Lecce? “Un gioiello”. La campagna? “Incontaminata e avvincente”. Le pagghiare? “Come spalle contro il cielo”. La tradizione? “Autentica”. La cucina? “Meravigliosa e molto sana”. Sono parole di vero apprezzamento quelle di Noah Richler, giornalista del National Post, il quotidiano canadese che ha dedicato un articolo-reportage sul Salento.

Richler ha viaggiato per le campagne salentine, dove “il terreno accidentato parla di duro lavoro, ma anche di una cultura locale fiera e distintiva”, ha attraversato una Lecce dalla quale è rimasto semplicemente incantato, con “le facciate delle innumerevoli palazzi e chiese [… ] decorate con gli eccessi ridicoli e quasi burlesque del periodo barocco, con figure architettoniche – fregi, volute, balconi, capitelli e cornicioni con icone religiose e animali che gridano ‘Guarda quant’è ricca e importante la mia famiglia!'” per giungere all’estremo sud, Leuca, toccando una serie di piccoli paesi – Castro in primis – che lo hanno saputo conquistare.

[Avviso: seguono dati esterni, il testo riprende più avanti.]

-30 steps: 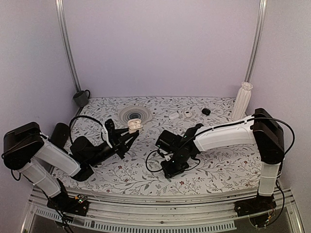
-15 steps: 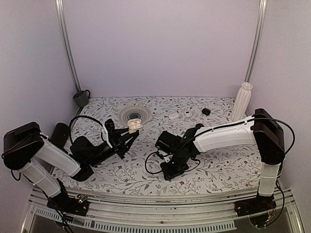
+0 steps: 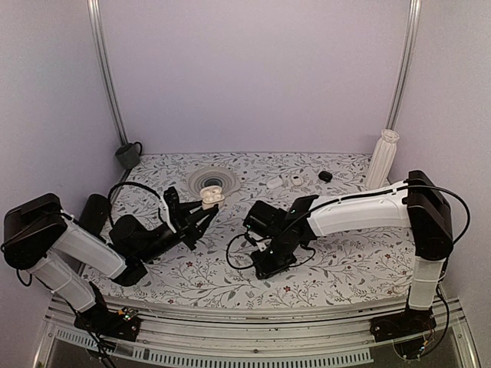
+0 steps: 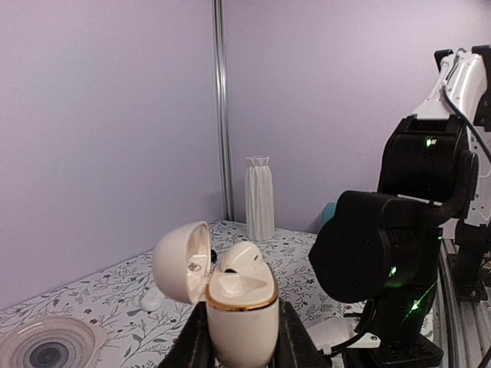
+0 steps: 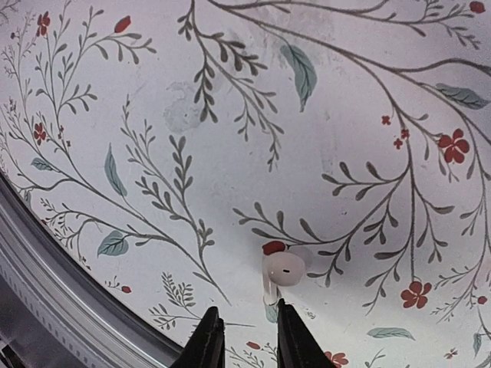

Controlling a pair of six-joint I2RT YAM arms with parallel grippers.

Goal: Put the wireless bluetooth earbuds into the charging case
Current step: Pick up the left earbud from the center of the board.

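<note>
Top external view: left pincer (image 3: 202,208) holds the charging case (image 3: 212,197) raised above the table (image 3: 345,261); right pincer (image 3: 265,268) points down at the table, well apart from the case.

Left wrist view: left pincer (image 4: 242,346) clamped on the charging case (image 4: 242,307), lid swung open to the left, seated earbud (image 4: 239,259) in one well.

Right wrist view: right pincer (image 5: 245,337) with fingers a narrow gap apart; loose earbud (image 5: 284,270) lying on the table (image 5: 345,115) just beyond the fingertips.
</note>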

E, come sovente accade al visitatore anglosassone, l’estasi della vista è in ardua competizione con quella del palato, e il reporter non riesce a non soffermarsi sulle delizie che ha gustato: orecchiette, pasticciotti, rustici, fichi.. Particolarmente apprezzate le Cicureddhe cu le fave nette (cicorie selvatiche con la purea di fave, per i non bilingue) e… il Caffè Quarta, che fornisce al turista ” l’inizio perfetto per le giornate in Salento”, ma di cui si rammarica non venga importato nel paese della foglia d’acero. Insomma il “tacco dello stivale d’Italia” ha un fascino del tutto originale, e come scrive lo stesso Richler “È una regione a parte, e il resto di Italia può sembrare molto lontano.”